4. – Maintien depuis 2013 d’un programme chimique clandestin syrien
a) Dans une précédente synthèse nationale déclassifiée, les services français recensaient, en 2013, leurs connaissances du programme chimique syrien et des attaques chimiques perpétrées par le régime. Ils signalaient notamment que le sarin était majoritairement utilisé sous forme binaire : mélange de difluorure de méthylphosphonyle (DF), précurseur clé dans la fabrication du sarin, et d’isopropanol réalisé juste avant emploi.

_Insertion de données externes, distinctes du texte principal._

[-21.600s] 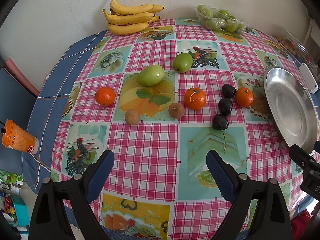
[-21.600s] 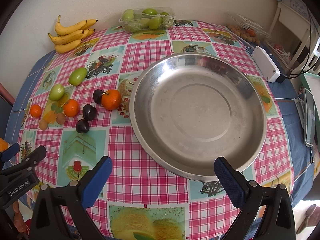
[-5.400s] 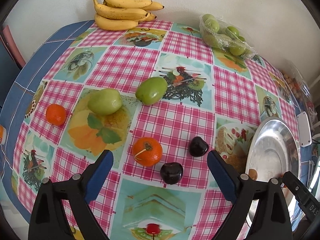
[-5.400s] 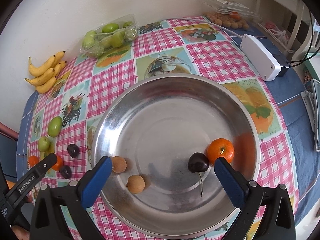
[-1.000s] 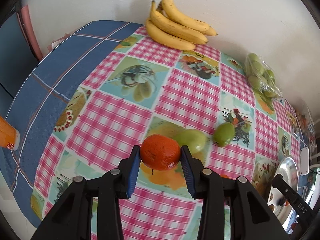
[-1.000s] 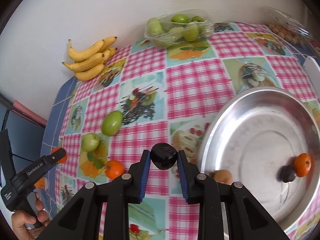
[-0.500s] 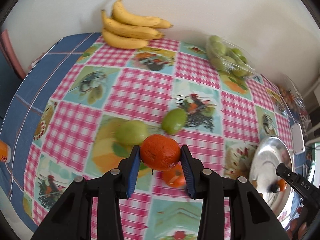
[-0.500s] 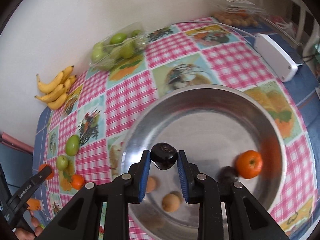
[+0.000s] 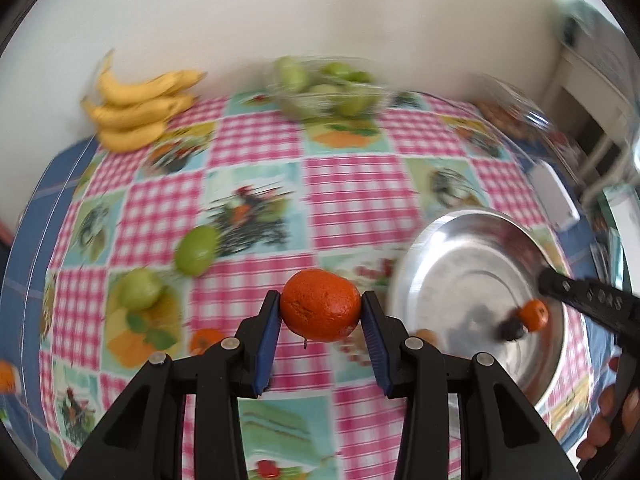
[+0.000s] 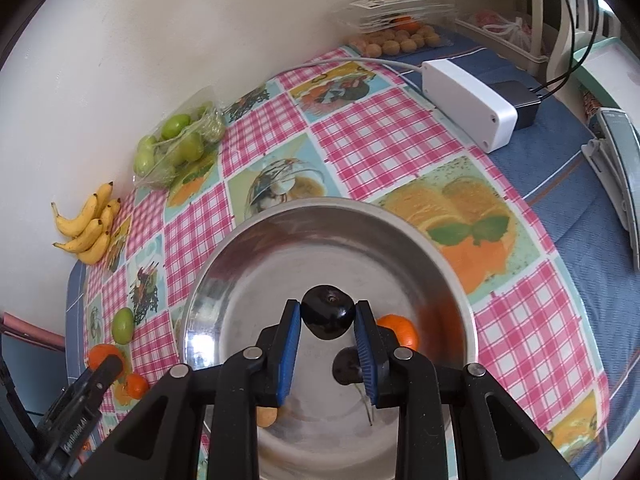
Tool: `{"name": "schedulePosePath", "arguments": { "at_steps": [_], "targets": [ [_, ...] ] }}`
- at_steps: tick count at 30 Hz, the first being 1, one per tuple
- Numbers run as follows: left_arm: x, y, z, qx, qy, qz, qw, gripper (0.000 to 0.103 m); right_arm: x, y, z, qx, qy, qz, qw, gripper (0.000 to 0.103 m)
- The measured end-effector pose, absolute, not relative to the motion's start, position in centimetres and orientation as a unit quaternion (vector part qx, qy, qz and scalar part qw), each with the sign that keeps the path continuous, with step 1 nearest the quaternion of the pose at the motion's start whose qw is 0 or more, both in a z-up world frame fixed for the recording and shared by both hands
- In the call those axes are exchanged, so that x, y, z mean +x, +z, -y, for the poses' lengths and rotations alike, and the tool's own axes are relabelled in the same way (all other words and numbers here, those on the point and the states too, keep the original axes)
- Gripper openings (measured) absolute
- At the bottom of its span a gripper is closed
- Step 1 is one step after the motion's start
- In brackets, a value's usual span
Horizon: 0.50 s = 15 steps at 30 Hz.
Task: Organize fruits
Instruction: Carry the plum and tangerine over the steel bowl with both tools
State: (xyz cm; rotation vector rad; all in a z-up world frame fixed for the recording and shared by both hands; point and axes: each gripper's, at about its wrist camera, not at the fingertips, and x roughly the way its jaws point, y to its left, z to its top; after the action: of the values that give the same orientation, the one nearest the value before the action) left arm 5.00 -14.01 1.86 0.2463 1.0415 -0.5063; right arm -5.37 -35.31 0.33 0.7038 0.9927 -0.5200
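In the left wrist view the left gripper [image 9: 321, 312] is clamped on an orange [image 9: 320, 305], pads pressing its two sides, above the checked tablecloth [image 9: 352, 184]. The steel bowl [image 9: 452, 248] lies ahead and to the gripper's right, not under it, so the sound way is to carry the orange fully past the near rim before loosening, and to come in clear of the other tool. In the right wrist view the right gripper [image 10: 327, 322] is closed on a dark plum [image 10: 327, 317] directly above the bowl's floor [image 10: 320, 240]. A small orange [image 10: 400, 330] and another dark fruit [image 10: 346, 364] sit just behind its right finger. I would lower the plum toward the bare metal ahead, then part the jaws gently, so that it neither drops hard nor rolls into those fruits.
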Motion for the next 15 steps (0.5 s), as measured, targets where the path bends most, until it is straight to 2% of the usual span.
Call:
{"name": "schedulePosePath", "arguments": {
  "at_steps": [5, 15],
  "targets": [
    [2.7, 2.3, 17.5, 0.150, -0.294, -0.471, 0.818, 0.042, -5.9, 0.5, 35.7, 0.333, -0.244, -0.455, 0.789, 0.029],
    [2.6, 0.8, 20.9, 0.151, -0.339, -0.487, 0.790, 0.042, -5.3, 0.0, 36.0, 0.328, -0.239, -0.465, 0.787, 0.029]
  ]
}}
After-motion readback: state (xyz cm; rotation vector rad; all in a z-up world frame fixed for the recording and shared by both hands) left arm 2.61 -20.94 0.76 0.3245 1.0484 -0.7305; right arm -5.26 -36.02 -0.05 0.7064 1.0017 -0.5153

La France a signalé à l’OIAC que les explications syriennes sur les quantités de DF déclarées, une vingtaine de tonnes, comme ayant été utilisées lors d’essais ou perdues lors d’accidents, étaient surévaluées. D’autre part, depuis 2014, la France a pu constater des tentatives d’acquisition par la Syrie de quelques dizaines de tonnes d’isopropanol. Aucune preuve de la véracité des déclarations syriennes n’a pu être obtenue par l’équipe d’évaluation de la déclaration initiale syrienne (DAT) du Secrétariat technique de l’OIAC. L’OIAC a elle-même constaté des incohérences majeures dans les explications syriennes au sujet de la présence de dérivés de sarin sur plusieurs sites sur lesquels aucune activité liée à ce toxique n’avait été déclarée.
b) Sur la base des conclusions de la DAT et de ses propres renseignements, la France estime que d’importants doutes subsistent sur l’exactitude, l’exhaustivité et la sincérité du démantèlement de l’arsenal chimique syrien. La France estime en particulier que la Syrie, malgré l’engagement pris de détruire l’ensemble de ses stocks et capacités, a maintenu une capacité de production ou de stockage de sarin. Elle estime enfin que la Syrie n’a pas déclaré de munitions tactiques (grenades et roquettes) telles que celles utilisées, de façon répétée, depuis 2013.
c) Le régime de Damas a continué de faire usage d’agents chimiques contre sa population depuis l’adhésion de la Syrie à la CIAC le 13 octobre 2013. Plus d’une centaine d’allégations d’emploi ont ainsi été recensées, au moyen de chlore mais également de sarin.
Depuis 2014, la mission d’établissement des faits de l’OIAC (Fact Finding Mission, FFM) a rendu publics plusieurs rapports confirmant l’emploi d’armes chimiques en Syrie contre des civils. Le mécanisme d’enquête et d’attribution ONU-OIAC sur les attaques chimiques (Joint Investigation Mechanism, JIM) a enquêté sur neuf allégations d’emploi. Dans ses rapports d’août et d’octobre 2016, le JIM attribue à Damas trois cas d’utilisation de chlore et un cas d’utilisation d’ypérite à Daech.
Sur la base de cette évaluation d’ensemble et en raison des renseignements fiables et concordants recueillis par nos Services, la France estime que les forces armées et de sécurité syriennes ont mené une attaque chimique au sarin contre des civils à Khan Cheikhoun, le 4 avril 2017.